Everything – “It’s not just one thing I’ve worked on, both on and off the ice,” Reinhart said – has changed.
“It’s been a long year and a long process of getting better and feeling better on the ice,” he said.
Clearly, Reinhart trusts that process. He basically went back to the Kootenay Ice with a checklist for NHL success – thrive at world juniors, get stronger and work on your skating – from Sabres general manager Tim Murray.
So far, he has seen results.
“I feel a lot better just from being on the ice one time than I did last year,” Reinhart said.
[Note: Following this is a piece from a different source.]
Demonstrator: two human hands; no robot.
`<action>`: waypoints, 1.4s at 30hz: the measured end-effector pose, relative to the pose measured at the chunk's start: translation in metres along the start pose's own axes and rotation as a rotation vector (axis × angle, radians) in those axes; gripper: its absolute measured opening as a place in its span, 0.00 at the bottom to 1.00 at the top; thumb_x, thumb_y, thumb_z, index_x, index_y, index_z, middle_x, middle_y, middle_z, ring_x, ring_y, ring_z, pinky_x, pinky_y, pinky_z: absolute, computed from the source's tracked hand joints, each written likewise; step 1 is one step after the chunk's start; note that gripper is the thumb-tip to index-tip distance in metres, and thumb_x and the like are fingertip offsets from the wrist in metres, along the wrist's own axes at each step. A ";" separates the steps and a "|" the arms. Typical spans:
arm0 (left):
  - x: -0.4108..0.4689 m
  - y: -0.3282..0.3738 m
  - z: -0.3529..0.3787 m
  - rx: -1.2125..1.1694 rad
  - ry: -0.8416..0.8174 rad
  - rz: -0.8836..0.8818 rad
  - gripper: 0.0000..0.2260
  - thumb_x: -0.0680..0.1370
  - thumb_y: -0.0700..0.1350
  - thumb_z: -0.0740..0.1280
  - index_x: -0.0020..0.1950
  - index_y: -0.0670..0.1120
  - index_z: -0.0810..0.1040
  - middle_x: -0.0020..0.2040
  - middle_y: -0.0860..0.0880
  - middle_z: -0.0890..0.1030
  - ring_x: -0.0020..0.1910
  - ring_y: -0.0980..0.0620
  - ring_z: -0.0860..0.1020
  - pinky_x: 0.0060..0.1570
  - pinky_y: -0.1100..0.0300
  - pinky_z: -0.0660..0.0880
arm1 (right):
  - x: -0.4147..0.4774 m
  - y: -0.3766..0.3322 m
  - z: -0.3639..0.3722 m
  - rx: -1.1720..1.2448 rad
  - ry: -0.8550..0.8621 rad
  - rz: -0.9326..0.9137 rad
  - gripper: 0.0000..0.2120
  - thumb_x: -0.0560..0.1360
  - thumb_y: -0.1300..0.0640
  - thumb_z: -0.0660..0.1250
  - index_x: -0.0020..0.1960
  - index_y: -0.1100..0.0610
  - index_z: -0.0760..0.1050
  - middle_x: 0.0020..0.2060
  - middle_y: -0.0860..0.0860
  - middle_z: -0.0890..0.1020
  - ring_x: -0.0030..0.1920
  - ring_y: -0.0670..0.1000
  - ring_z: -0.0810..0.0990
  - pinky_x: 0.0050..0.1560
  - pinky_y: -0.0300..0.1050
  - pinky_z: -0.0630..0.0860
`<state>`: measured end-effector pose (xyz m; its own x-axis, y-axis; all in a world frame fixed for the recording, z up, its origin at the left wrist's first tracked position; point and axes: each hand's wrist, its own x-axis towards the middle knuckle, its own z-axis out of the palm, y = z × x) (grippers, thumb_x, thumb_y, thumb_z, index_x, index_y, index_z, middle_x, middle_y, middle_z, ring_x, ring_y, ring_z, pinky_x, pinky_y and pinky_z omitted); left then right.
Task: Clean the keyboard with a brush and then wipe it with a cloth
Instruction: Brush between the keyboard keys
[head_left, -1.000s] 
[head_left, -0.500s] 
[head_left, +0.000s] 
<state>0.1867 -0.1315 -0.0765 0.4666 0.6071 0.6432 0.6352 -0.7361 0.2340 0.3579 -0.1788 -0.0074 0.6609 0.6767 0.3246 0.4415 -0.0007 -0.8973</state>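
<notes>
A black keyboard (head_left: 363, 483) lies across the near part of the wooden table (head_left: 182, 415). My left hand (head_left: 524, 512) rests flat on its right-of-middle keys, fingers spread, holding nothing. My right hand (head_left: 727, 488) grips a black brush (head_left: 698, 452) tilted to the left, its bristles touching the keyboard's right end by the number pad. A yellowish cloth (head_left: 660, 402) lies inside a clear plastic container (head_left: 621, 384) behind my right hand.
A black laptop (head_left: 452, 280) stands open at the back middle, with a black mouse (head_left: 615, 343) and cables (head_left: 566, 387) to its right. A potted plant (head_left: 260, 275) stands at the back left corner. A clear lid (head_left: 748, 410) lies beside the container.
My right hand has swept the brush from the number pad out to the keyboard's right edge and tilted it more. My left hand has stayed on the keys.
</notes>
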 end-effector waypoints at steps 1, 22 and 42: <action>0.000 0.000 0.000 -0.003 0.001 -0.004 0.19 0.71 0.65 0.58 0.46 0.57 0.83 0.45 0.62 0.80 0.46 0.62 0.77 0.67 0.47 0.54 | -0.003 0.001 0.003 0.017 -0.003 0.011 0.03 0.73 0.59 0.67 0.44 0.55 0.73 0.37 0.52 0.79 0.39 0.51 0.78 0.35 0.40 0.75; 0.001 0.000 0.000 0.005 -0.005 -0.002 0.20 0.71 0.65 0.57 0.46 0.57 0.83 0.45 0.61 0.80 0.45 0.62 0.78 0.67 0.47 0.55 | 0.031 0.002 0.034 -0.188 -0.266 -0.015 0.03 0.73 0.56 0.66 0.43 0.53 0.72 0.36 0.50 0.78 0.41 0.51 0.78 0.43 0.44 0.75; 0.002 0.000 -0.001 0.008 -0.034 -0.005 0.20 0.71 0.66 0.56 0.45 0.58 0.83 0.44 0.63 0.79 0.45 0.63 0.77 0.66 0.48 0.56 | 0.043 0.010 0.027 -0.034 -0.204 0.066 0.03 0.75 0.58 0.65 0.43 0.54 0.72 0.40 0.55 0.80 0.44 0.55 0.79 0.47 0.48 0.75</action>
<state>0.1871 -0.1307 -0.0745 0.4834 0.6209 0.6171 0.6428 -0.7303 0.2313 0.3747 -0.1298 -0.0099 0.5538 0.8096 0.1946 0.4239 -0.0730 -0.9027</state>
A starring role during Team Canada’s run to the gold boosted his confidence. He’s stronger. His skating, he believes, has improved greatly.
“A lot more confident with it this year than last, there’s no question about that,” Reinhart said about his skating. “If you watch any of those playoffs, there’s no question that’s where the game is nowadays. I’ve been working on it all year, especially this summer.”
Reinhart’s goal, of course, is to be in the NHL again in October.
“That’s been the goal and the expectation for a while,” he said.
If Reinhart makes it, he will have much more talent around him than a year ago.
The Sabres’ offseason moves have given Reinhart more confidence. Adding two centers – they drafted Jack Eichel second and traded for Ryan O’Reilly – will alleviate some pressure on Reinhart. Murray has even mentioned moving Reinhart to the wing.
“I’d be open to anything,” Reinhart said. “I’ve played everywhere, including defense, in my career, so I’m comfortable at any position. I’m not saying that’s going to happen. I’ve played wing a lot.”
He added: “It’s not a strange thing for a young guy to come into the league and have to play wing. I’m prepared for whatever’s thrown at me, and I’m excited for the challenge.”
Reinhart ended last season with one final challenge after his junior campaign ended. In three AHL games, he compiled three points with the Rochester Americans.
While Murray has said he expects Reinhart to make the big club, the AHL could be an option next season.
“I was excited for that opportunity,” Reinhart said about playing with the Amerks. “It allowed me to go into the offseason knowing what the pro game is like. … It was a step up.”